• _Exercise directions_:
The records below hold a stretch from the line with "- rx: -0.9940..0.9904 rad" through the line with "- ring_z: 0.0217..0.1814"; return exactly those lines, ends included, and nothing more.

Items listed in a dataset
○ ○ ○ ○ ○

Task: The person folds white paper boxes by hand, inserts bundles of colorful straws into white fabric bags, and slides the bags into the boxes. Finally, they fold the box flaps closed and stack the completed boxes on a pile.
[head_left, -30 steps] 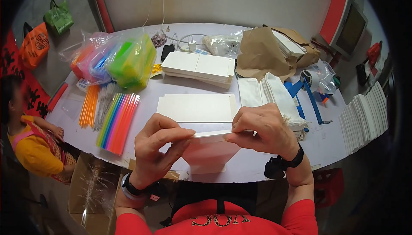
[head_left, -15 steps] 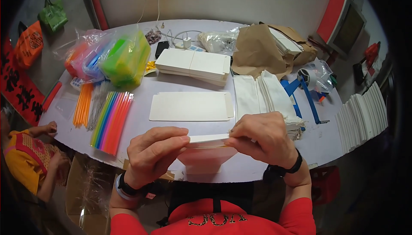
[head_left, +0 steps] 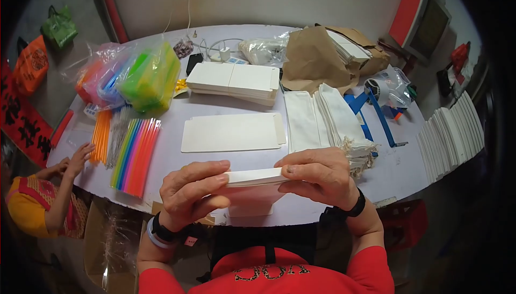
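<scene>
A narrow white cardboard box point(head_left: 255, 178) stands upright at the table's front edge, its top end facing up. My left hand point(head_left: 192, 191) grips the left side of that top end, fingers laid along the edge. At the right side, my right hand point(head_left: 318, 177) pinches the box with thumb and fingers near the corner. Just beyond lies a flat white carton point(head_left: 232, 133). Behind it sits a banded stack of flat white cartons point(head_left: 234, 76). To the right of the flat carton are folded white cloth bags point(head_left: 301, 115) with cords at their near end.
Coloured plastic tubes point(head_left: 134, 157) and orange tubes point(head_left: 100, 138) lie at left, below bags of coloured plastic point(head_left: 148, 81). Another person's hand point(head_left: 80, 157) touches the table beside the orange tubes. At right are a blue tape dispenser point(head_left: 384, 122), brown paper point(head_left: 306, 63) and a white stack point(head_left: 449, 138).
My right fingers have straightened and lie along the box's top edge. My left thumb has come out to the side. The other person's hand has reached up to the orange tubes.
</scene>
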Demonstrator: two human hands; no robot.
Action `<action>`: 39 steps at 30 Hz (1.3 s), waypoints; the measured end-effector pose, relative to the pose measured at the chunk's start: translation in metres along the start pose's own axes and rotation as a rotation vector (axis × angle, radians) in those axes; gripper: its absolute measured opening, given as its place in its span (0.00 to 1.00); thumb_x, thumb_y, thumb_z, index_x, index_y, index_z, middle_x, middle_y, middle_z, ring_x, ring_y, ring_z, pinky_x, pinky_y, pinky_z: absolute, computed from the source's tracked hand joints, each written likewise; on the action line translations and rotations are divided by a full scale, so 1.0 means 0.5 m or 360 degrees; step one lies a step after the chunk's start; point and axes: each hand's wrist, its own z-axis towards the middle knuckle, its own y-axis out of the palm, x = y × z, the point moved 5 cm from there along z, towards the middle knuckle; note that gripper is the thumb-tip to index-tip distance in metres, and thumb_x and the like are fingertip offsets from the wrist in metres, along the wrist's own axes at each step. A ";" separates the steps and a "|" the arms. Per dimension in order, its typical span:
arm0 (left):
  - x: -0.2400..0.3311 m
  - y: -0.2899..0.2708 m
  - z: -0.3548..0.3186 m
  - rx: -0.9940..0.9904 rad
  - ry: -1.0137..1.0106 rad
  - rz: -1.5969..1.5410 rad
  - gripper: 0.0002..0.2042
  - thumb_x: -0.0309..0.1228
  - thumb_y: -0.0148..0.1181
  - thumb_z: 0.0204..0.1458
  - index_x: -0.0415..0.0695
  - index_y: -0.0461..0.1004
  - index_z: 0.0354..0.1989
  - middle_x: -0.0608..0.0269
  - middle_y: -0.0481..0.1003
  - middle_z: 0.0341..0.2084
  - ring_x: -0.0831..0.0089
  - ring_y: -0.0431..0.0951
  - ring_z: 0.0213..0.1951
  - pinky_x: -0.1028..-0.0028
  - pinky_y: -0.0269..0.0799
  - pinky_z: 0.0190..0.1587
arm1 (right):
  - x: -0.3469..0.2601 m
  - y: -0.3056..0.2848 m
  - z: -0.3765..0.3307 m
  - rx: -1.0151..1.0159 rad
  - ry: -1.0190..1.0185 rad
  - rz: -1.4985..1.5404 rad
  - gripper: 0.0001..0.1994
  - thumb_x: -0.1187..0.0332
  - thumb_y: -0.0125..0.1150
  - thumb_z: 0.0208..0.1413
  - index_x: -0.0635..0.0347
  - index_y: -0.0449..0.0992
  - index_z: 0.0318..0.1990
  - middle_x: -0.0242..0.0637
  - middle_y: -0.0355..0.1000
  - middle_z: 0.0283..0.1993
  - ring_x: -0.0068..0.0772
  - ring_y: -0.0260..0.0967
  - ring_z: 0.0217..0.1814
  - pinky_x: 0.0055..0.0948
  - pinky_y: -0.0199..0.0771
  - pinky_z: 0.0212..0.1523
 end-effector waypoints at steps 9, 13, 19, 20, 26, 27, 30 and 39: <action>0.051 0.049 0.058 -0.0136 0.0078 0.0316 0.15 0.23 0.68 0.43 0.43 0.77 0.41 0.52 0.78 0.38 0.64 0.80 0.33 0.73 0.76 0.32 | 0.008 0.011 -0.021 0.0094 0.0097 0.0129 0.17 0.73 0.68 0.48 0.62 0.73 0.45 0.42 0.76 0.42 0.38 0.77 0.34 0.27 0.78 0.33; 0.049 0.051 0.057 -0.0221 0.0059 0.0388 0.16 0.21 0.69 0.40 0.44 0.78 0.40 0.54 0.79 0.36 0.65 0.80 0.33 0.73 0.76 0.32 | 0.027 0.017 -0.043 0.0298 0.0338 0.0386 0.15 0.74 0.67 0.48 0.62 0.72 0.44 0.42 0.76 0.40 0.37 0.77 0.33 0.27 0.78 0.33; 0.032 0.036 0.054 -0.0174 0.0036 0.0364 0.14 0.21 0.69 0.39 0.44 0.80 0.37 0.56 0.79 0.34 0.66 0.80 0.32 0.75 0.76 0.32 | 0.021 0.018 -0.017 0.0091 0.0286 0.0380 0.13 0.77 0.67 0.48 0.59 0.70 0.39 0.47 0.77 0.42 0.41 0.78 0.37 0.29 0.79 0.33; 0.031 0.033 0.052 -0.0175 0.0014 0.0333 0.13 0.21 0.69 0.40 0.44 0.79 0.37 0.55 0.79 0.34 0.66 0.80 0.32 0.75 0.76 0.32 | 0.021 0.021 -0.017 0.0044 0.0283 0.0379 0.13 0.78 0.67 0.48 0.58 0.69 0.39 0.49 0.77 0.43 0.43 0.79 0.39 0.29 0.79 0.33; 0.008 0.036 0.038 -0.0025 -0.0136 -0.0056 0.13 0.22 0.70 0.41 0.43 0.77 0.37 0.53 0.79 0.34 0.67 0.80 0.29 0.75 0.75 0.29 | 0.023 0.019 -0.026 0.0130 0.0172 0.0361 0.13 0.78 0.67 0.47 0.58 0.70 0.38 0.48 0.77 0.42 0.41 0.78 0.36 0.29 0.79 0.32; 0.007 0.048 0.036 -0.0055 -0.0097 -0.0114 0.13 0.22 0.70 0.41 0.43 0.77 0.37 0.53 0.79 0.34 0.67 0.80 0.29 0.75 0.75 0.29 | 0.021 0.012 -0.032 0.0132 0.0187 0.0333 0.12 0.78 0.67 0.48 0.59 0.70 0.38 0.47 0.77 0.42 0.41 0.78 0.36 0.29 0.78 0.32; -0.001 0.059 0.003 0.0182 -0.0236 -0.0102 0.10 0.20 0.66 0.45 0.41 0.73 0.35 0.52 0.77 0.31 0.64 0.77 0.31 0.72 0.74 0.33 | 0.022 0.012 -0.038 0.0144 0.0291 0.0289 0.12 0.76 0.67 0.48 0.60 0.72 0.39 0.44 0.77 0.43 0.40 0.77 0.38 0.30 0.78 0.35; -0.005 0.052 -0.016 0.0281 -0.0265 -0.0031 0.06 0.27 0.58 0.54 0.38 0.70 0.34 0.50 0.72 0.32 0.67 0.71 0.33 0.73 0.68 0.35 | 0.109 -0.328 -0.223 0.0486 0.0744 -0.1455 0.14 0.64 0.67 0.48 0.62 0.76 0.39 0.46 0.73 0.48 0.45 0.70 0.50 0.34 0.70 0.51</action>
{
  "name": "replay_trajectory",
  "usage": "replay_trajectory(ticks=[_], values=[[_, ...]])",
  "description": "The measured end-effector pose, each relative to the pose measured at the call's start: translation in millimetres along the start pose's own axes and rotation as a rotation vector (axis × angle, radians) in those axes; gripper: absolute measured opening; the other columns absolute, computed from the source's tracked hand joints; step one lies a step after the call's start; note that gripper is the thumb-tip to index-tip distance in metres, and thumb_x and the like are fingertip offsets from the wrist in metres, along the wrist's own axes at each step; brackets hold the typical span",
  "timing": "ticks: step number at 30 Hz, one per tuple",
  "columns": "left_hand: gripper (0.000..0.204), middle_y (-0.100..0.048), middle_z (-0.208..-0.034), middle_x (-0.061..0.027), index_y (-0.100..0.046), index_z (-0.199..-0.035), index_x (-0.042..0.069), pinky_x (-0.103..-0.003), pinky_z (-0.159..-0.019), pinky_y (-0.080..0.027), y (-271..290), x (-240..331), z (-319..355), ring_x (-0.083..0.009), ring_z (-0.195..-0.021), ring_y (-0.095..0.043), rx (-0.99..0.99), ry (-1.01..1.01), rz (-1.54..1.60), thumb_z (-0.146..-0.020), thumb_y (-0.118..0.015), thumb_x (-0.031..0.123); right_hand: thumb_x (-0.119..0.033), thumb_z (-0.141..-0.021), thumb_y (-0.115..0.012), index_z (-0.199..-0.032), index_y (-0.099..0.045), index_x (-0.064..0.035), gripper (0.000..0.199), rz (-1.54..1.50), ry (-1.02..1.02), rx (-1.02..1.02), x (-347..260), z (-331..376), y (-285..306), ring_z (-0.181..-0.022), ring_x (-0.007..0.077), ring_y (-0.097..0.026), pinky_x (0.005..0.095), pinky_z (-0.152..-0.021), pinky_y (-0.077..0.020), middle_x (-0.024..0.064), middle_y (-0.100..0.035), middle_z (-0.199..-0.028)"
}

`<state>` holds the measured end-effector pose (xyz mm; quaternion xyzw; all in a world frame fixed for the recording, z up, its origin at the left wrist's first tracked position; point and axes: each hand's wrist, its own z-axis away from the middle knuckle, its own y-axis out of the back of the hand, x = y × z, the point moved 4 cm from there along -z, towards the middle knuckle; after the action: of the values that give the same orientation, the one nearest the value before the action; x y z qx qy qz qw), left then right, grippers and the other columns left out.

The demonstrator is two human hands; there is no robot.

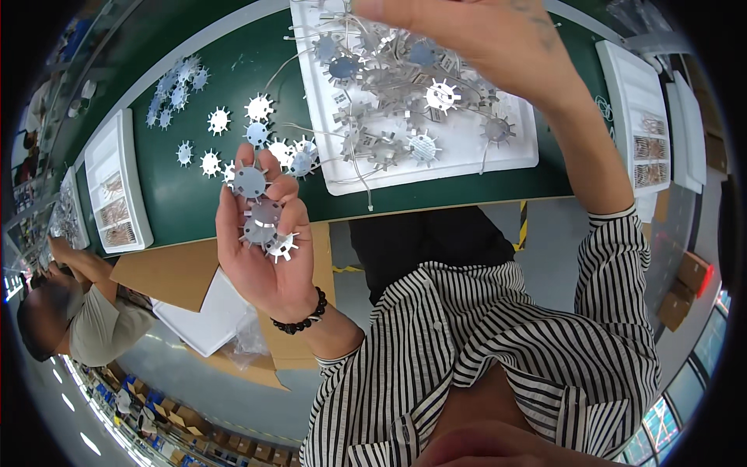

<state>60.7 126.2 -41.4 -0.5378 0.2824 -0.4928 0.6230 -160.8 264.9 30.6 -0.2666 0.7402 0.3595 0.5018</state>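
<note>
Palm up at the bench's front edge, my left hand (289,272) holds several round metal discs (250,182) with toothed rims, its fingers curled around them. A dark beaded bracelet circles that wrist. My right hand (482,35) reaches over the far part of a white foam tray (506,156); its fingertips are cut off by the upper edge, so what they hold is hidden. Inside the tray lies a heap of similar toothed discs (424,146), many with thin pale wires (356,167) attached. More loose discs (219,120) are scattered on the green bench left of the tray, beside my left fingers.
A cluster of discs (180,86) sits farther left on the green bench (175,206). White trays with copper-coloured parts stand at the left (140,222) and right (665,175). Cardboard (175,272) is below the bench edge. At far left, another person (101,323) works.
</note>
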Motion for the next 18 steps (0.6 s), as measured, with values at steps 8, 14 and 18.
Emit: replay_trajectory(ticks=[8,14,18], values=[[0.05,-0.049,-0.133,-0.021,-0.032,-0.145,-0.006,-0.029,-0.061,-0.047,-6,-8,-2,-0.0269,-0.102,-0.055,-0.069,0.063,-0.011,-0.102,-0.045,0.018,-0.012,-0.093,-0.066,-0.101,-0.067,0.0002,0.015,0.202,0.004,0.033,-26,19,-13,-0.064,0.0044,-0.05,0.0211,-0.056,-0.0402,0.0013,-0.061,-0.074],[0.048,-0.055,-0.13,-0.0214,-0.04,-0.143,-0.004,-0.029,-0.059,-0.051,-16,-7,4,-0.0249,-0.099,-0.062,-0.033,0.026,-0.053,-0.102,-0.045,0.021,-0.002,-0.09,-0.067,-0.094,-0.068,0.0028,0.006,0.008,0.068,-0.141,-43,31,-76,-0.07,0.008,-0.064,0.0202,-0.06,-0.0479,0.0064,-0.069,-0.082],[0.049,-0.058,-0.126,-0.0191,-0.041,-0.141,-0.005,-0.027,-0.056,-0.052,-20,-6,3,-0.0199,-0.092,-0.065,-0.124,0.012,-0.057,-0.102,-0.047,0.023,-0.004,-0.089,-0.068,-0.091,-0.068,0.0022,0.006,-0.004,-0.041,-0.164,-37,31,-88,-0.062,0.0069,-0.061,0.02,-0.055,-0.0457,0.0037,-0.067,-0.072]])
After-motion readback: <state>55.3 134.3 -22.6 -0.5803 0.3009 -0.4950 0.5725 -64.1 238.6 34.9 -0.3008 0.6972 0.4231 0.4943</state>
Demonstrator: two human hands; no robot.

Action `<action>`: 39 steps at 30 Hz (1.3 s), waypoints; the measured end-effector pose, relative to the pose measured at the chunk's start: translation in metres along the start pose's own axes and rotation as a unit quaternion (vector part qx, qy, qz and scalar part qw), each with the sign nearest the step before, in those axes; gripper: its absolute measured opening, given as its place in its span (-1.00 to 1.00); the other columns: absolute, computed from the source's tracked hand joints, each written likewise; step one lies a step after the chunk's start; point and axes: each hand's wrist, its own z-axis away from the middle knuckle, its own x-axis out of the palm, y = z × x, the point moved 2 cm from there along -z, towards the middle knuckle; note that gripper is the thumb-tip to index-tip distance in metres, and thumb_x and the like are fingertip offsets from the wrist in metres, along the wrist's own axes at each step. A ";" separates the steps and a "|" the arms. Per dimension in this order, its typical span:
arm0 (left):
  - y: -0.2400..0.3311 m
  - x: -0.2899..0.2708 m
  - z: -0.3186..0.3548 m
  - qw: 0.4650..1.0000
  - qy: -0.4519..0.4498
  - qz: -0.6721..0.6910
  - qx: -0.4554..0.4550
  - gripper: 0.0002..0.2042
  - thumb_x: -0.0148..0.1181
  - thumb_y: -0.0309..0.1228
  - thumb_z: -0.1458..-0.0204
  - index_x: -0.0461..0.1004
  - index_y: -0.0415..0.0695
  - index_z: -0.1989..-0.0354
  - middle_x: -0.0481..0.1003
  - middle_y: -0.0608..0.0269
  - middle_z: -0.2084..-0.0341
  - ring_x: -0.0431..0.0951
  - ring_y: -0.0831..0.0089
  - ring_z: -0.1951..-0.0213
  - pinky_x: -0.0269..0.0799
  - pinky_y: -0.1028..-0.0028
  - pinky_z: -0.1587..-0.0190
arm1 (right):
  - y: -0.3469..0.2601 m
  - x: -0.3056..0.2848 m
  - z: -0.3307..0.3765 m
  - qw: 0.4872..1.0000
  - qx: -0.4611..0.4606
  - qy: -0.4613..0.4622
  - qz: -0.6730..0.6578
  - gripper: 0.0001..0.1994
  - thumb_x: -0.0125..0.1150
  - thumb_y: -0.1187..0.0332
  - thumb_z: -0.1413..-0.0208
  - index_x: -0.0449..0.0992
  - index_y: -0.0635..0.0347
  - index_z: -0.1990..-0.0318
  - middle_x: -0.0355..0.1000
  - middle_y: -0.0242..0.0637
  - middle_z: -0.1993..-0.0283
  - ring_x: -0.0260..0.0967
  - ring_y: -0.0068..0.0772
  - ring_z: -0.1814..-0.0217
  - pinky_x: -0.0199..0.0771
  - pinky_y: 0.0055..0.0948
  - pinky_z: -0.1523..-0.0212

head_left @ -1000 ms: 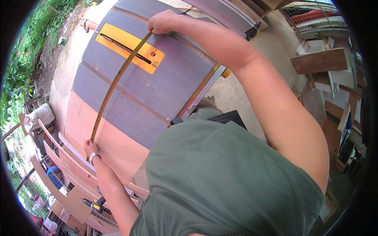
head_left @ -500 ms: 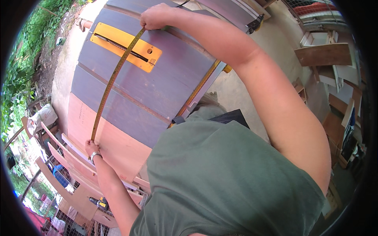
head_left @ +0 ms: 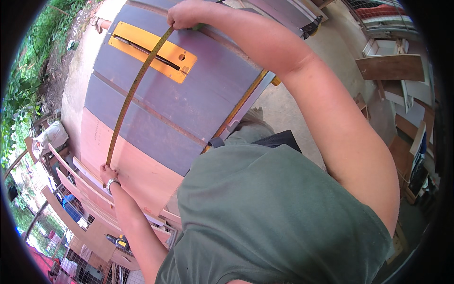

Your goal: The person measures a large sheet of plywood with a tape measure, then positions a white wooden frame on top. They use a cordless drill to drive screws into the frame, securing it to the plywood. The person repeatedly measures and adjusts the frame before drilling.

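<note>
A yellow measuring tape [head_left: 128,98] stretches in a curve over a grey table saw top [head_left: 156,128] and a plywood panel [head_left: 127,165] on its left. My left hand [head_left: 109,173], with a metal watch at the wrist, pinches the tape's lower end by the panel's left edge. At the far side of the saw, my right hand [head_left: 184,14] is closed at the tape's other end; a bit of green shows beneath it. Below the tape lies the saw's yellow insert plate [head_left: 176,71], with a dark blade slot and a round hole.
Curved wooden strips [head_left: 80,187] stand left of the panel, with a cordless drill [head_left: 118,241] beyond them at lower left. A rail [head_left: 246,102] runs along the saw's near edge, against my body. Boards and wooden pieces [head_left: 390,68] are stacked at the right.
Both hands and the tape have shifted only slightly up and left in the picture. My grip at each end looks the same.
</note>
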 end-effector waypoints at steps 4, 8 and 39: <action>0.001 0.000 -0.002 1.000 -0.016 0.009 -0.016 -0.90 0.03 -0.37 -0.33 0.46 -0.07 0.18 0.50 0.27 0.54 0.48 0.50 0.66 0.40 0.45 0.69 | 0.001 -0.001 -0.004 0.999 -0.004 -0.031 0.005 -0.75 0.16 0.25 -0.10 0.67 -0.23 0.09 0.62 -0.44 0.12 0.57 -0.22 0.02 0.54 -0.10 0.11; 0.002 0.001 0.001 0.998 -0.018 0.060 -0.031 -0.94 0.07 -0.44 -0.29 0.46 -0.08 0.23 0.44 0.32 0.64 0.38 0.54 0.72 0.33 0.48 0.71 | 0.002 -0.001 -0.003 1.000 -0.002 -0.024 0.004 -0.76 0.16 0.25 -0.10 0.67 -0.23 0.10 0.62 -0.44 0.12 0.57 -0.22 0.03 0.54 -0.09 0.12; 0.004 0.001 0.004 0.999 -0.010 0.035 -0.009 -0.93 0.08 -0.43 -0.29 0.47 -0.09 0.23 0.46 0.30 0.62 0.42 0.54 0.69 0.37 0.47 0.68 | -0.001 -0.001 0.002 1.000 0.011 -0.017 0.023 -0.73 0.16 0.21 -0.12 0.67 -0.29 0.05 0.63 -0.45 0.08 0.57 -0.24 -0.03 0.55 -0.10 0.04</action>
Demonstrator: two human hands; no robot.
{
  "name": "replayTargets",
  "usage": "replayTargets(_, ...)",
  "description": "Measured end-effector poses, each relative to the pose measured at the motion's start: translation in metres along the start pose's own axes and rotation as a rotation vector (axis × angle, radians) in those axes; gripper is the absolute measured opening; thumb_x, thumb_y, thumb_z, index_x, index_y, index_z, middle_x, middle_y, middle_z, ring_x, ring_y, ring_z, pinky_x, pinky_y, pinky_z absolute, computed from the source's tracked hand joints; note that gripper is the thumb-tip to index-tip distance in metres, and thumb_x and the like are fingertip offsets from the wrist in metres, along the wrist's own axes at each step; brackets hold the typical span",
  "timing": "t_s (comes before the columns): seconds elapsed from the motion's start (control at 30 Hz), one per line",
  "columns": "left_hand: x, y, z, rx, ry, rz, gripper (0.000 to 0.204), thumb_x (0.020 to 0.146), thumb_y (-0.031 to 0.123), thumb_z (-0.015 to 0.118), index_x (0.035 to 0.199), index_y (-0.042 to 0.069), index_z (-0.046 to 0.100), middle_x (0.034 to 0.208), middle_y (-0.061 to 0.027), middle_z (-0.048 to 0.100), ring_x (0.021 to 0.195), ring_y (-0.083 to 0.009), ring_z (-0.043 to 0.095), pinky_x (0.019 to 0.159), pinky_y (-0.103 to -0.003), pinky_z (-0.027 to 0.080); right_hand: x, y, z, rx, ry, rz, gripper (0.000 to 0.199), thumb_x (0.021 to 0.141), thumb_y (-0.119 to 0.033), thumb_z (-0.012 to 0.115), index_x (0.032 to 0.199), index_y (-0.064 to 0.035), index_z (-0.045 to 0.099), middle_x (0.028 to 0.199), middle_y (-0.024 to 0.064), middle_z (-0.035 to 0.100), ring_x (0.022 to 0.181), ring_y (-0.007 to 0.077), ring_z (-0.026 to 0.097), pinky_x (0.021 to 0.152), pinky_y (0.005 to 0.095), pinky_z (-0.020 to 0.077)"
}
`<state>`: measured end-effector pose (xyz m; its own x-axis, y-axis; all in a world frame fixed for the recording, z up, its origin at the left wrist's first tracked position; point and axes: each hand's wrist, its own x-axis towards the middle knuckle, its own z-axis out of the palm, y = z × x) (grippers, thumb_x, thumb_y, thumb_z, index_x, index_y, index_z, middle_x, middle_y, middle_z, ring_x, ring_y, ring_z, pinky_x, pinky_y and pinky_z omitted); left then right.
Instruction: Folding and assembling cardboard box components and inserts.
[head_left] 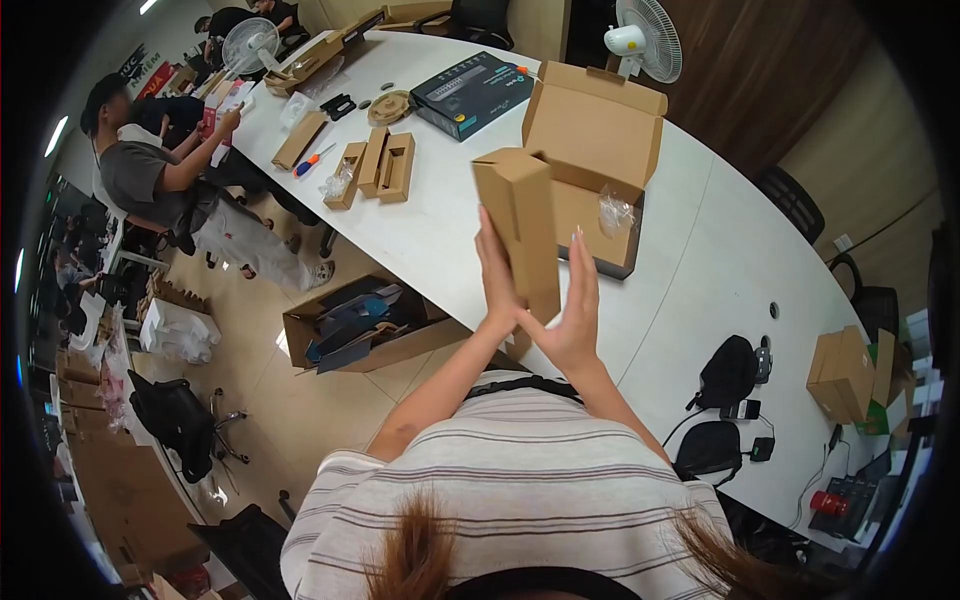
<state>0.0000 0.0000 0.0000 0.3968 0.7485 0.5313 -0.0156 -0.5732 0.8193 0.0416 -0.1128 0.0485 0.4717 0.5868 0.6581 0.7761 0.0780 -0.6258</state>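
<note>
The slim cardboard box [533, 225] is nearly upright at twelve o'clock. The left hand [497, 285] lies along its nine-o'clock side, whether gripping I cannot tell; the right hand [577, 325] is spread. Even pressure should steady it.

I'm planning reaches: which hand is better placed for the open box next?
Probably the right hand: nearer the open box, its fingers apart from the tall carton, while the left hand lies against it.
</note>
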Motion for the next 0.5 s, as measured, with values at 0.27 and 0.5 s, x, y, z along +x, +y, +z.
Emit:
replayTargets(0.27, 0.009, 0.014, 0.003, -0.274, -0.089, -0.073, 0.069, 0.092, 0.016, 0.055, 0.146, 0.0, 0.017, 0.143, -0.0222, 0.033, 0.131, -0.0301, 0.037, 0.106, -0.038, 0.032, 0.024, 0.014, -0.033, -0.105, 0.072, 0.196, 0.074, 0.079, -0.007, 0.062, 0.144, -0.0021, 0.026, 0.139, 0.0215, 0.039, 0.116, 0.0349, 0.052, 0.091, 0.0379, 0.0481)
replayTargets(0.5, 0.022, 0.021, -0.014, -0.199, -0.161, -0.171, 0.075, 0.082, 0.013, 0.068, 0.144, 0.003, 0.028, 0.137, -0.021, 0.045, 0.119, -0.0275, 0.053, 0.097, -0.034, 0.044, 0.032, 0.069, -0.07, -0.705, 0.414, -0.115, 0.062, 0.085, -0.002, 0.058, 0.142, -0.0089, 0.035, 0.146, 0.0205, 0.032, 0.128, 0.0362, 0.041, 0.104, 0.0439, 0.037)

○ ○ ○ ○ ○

• _Answer to this task_:
  - rx: -0.9940..0.9904 rad
  - ry: -1.0137..1.0106 rad
  - rz: -1.5969..1.5410 rad
  - gripper: 0.0002..0.2042
  - thumb_x: -0.0309..0.1228
  - thumb_y: -0.0148..0.1181
  - thumb_z: 0.0204..0.1458
  - index_x: -0.0415..0.0695
  - index_y: -0.0461..0.1004
  - index_z: 0.0354..0.1989
  - middle_x: -0.0608..0.0269
  - middle_y: -0.0481..0.1003
  - middle_z: 0.0341..0.2084
  - ring_x: -0.0831..0.0089
  - ring_y: -0.0431..0.0951
  - ring_z: 0.0213..0.1951
  - pinky_x: -0.1028..-0.0028
  - pinky_y: -0.0269..0.0799
  - pinky_z: 0.0190..0.1587
arm1 (right):
  - x: -0.3469..0.2601 m
  - y: -0.3056..0.2848 m
  - z: -0.3765..0.3307 m
  - rx: -1.0151..1.0159 rad
  - ry: -1.0190..1.0185 rad
  - rz: -1.4985..1.5404 rad
  - gripper: 0.0001..0.1994
  - thumb_x: -0.1187..0.0332
  - thumb_y: -0.0125..0.1150
  - thumb_z: 0.0208..0.1413
  - index_x: -0.0635..0.0347
  - index_y: -0.0449..0.0992
  - index_z: 0.0318..0.1990
  - middle_x: -0.0242..0.0637
  - middle_y: -0.0355..0.1000
  - middle_z: 0.0283..0.1993
  - ring_x: -0.0068..0.0772
  - ring_y: -0.0260..0.0967
  - ring_z: 0.0217..0.1814

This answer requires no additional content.